» Instructions to follow: In the listing beneath this line, copy exactly the lines starting with the one containing "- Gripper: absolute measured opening" and going on through the one containing "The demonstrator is".

++++

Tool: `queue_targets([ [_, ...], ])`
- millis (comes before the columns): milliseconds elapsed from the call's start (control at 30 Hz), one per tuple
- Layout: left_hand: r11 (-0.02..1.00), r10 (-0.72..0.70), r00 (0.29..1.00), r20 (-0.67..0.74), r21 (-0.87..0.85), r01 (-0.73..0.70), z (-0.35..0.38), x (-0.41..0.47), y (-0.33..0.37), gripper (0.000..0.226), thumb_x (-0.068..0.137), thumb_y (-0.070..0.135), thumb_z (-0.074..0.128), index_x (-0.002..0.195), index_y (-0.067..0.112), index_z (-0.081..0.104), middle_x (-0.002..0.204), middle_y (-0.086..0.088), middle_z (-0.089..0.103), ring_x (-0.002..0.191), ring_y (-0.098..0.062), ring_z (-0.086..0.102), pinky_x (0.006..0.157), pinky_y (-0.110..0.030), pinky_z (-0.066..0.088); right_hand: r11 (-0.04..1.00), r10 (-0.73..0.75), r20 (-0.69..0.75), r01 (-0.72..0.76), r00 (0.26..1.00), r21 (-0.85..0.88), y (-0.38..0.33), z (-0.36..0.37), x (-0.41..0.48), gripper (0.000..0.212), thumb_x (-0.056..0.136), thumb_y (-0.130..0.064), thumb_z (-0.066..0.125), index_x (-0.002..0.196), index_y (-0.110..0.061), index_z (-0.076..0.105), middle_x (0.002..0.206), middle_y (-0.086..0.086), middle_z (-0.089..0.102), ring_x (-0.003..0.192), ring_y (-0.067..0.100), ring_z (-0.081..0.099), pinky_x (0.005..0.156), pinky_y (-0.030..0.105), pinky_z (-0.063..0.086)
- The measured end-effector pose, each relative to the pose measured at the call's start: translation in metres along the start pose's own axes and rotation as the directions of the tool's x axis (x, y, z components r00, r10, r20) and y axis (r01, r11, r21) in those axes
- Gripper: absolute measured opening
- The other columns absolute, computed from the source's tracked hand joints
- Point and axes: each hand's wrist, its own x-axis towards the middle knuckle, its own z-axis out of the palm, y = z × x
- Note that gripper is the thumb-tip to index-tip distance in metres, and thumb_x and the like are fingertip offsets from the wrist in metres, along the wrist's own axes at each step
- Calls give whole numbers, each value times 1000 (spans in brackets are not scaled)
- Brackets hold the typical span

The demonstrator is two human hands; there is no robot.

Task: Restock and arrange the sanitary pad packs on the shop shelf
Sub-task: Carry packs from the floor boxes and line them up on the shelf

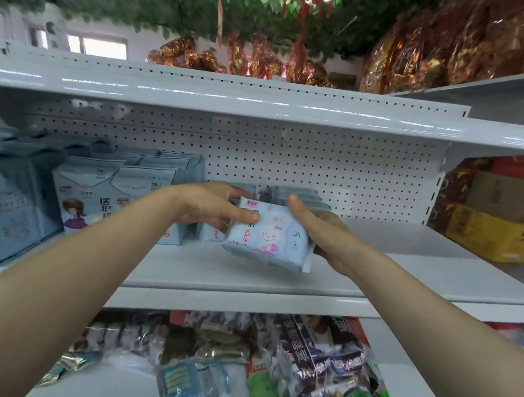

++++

» Expected answer:
- Gripper: absolute measured opening
- The other columns absolute, computed from the source's tracked hand joints
- Point and axes: each hand's wrist, its own x-axis towards the middle knuckle, its own z-axis out of the palm, y = z × x
- Note that gripper is the thumb-tip to index-tip distance in metres, and thumb_x and the like are fingertip offsets from the wrist in metres, along the wrist's own axes at each step
- Calls give whole numbers, each value times 1000 (spans in brackets are not scaled)
- Brackets hold the typical span

The demonstrator is two human hands; there is no robot.

What this exercise needed has been supplied.